- Task brief
Repeat verbatim, and only, the lines of the data below, beginning at the line that contains "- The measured" and stopping after the line that contains "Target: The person".

- Task data
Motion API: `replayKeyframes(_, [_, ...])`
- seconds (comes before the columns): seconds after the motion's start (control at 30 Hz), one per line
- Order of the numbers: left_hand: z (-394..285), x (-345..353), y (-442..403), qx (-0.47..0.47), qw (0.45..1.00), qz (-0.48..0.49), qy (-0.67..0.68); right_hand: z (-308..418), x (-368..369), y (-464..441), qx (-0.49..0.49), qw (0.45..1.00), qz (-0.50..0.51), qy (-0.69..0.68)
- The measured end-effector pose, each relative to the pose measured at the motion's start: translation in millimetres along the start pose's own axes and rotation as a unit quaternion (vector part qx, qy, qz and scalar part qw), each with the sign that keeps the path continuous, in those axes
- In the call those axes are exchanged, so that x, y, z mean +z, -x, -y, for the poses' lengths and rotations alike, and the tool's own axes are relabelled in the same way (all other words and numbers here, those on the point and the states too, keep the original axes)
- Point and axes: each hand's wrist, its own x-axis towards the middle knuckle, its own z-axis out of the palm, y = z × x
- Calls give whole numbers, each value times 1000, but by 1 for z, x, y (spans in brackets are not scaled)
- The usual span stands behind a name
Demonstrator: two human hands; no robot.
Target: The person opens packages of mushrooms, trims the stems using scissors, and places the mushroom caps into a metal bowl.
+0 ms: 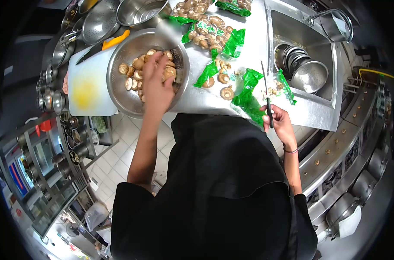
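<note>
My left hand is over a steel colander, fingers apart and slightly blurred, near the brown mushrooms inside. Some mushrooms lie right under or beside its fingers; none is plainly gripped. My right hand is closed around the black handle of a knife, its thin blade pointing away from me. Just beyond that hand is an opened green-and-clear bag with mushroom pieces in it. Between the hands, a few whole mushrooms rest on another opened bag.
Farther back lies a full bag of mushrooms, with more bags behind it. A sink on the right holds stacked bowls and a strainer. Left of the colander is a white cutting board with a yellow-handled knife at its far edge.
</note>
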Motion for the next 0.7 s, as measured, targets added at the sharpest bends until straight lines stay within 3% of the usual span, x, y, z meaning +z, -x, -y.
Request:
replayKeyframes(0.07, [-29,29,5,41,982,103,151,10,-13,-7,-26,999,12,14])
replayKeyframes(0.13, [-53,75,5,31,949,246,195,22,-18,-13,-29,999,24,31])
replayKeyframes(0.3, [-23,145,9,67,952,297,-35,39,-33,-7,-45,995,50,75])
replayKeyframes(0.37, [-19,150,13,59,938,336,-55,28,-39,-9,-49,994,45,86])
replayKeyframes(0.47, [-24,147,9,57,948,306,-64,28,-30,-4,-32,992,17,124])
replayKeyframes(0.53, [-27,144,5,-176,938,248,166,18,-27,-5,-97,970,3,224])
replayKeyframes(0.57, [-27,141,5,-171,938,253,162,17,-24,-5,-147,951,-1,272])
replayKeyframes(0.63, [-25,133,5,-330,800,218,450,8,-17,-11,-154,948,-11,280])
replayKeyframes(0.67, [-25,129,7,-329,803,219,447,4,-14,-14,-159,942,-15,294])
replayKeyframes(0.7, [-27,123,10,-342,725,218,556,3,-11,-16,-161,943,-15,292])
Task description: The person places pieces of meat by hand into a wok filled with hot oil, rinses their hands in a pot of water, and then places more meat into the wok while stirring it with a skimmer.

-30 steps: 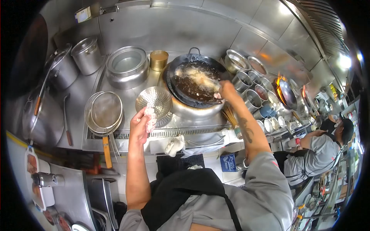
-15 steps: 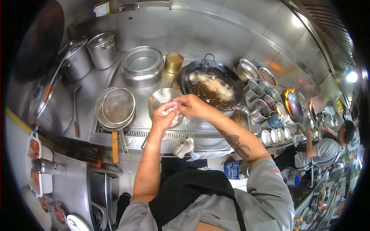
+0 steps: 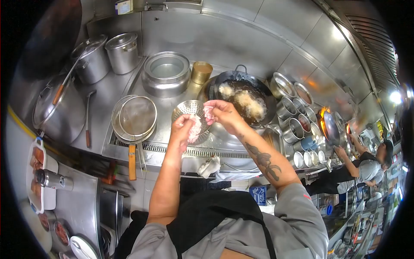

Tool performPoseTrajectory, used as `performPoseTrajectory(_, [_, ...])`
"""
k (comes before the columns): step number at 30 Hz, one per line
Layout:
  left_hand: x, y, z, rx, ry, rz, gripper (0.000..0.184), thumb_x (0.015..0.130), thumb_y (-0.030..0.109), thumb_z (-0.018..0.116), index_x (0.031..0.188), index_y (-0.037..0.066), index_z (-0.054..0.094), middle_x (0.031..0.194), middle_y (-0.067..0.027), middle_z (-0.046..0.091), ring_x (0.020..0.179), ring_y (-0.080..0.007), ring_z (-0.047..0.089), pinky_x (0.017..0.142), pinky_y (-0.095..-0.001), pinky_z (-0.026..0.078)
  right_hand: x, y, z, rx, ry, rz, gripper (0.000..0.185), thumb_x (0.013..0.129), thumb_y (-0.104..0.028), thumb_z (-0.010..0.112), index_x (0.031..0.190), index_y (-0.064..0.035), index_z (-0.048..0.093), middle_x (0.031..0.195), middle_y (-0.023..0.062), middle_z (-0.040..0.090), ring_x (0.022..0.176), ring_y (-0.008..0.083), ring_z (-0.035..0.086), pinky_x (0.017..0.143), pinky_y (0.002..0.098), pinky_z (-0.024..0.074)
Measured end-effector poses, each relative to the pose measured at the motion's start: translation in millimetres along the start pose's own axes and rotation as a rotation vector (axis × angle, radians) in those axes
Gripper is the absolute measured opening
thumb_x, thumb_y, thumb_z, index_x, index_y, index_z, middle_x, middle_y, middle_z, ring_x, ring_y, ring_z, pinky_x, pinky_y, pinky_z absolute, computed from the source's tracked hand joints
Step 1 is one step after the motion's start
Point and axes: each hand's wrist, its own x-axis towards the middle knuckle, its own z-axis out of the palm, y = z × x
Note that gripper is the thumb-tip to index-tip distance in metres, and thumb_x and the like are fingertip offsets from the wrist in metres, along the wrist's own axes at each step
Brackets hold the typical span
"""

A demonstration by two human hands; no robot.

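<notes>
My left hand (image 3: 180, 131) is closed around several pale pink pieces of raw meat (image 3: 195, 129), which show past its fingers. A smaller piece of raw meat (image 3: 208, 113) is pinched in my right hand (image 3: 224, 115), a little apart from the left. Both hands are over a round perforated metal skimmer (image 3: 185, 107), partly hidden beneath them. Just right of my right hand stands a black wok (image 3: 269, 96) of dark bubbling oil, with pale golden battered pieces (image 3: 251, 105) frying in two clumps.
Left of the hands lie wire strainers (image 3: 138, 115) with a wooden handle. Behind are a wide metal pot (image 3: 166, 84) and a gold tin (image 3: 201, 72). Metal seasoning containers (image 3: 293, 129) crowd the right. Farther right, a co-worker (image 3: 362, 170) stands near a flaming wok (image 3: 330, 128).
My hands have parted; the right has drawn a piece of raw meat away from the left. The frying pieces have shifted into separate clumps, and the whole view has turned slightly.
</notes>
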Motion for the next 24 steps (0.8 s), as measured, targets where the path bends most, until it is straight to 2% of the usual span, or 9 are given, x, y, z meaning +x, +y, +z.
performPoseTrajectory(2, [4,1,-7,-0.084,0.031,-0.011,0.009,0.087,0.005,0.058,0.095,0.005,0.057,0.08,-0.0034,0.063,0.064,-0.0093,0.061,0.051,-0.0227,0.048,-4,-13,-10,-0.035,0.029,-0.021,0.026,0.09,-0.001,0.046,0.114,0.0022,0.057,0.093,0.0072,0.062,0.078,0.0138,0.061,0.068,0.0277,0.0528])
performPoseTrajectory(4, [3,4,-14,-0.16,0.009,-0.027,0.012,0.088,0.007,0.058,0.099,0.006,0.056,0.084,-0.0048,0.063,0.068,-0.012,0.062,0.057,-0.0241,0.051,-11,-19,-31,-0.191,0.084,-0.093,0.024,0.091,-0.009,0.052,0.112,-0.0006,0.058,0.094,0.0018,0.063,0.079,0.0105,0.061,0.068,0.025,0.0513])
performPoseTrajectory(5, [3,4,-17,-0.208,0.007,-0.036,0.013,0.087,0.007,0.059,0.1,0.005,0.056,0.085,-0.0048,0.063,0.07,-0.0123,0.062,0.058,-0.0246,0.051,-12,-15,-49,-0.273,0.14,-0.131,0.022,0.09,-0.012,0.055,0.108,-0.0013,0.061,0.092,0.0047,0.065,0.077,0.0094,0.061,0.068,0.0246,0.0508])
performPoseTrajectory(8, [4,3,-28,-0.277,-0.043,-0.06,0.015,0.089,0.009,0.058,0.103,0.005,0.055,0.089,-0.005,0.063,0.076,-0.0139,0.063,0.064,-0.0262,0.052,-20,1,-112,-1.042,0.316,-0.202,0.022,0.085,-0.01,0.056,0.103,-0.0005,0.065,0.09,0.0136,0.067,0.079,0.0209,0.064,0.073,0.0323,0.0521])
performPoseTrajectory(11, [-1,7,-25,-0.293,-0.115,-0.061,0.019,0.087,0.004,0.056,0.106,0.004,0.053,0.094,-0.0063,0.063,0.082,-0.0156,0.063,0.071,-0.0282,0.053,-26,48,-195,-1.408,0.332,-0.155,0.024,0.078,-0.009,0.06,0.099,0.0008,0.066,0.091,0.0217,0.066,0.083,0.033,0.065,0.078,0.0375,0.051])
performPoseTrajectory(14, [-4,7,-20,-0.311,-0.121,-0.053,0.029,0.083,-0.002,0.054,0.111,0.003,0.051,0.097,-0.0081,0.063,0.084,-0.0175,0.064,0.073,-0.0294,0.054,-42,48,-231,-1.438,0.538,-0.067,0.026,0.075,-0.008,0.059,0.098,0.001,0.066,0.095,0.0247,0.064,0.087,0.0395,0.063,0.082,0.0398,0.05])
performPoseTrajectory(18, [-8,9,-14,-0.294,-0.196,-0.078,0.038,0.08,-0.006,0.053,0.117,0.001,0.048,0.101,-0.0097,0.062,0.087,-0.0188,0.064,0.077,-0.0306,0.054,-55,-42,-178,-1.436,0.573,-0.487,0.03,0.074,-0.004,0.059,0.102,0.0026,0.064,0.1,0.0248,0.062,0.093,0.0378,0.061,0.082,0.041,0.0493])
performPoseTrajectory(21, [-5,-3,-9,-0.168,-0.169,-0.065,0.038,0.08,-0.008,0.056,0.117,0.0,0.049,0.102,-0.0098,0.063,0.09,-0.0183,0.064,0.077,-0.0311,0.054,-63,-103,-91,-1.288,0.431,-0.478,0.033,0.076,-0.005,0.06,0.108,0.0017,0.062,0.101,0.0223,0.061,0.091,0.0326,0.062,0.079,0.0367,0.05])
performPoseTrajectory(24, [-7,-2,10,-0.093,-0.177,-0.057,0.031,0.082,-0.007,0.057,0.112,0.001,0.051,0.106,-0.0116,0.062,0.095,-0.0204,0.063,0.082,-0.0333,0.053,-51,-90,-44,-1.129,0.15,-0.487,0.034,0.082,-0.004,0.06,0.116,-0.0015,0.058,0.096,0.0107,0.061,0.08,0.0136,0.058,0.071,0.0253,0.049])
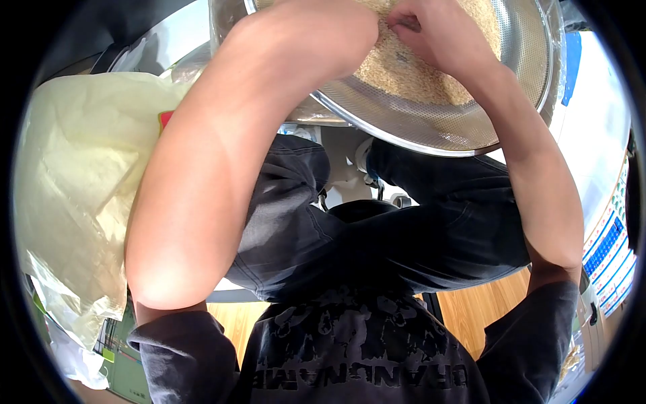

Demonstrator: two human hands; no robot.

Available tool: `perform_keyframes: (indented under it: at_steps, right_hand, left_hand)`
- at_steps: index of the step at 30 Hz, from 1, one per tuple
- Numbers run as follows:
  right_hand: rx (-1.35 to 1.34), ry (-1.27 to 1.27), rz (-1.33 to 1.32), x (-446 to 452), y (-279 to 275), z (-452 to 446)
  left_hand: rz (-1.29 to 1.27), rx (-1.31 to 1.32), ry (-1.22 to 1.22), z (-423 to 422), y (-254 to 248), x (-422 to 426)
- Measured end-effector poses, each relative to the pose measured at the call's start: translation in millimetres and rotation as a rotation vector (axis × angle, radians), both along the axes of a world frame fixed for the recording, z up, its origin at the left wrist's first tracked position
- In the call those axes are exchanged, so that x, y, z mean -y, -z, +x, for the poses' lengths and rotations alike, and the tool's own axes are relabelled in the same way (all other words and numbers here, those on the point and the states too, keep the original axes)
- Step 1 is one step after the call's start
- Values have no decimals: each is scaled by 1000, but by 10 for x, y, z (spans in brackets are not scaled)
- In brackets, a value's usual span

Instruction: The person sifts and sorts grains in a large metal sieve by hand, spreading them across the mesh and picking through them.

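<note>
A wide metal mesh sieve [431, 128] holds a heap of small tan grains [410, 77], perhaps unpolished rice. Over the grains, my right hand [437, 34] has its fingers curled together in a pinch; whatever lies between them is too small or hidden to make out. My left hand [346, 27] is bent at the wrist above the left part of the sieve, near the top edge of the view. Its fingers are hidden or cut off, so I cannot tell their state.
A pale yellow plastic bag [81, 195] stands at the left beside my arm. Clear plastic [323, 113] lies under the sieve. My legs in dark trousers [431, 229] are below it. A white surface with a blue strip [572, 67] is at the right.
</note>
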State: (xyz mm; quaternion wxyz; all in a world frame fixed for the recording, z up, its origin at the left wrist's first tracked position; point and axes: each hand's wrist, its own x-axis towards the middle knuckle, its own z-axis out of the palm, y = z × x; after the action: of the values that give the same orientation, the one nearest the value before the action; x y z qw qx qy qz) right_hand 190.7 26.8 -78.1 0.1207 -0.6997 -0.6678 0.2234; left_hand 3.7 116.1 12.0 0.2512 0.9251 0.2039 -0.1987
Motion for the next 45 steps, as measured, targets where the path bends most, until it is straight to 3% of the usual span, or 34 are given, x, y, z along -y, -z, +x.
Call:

- Answer space
- The measured end-effector pose, each relative to the pose measured at the motion's start: translation in millimetres along the start pose's own axes and rotation as a unit quaternion (vector part qx, qy, qz and scalar part qw), each with the sign that keeps the path continuous, in those axes
- In the call those axes are exchanged, so that x, y, z mean +z, -x, -y, for the poses' lengths and rotations alike, and the tool's own axes are relabelled in the same way (all other words and numbers here, those on the point and the states too, keep the original axes)
- Point and axes: each hand's wrist, its own x-axis towards the middle knuckle, its own z-axis out of the palm, y = z × x
- Calls give whole numbers, each value times 1000, but by 1 for z, x, y (spans in brackets are not scaled)
- The usual span stands behind a name
Demonstrator: two human hands; no robot.
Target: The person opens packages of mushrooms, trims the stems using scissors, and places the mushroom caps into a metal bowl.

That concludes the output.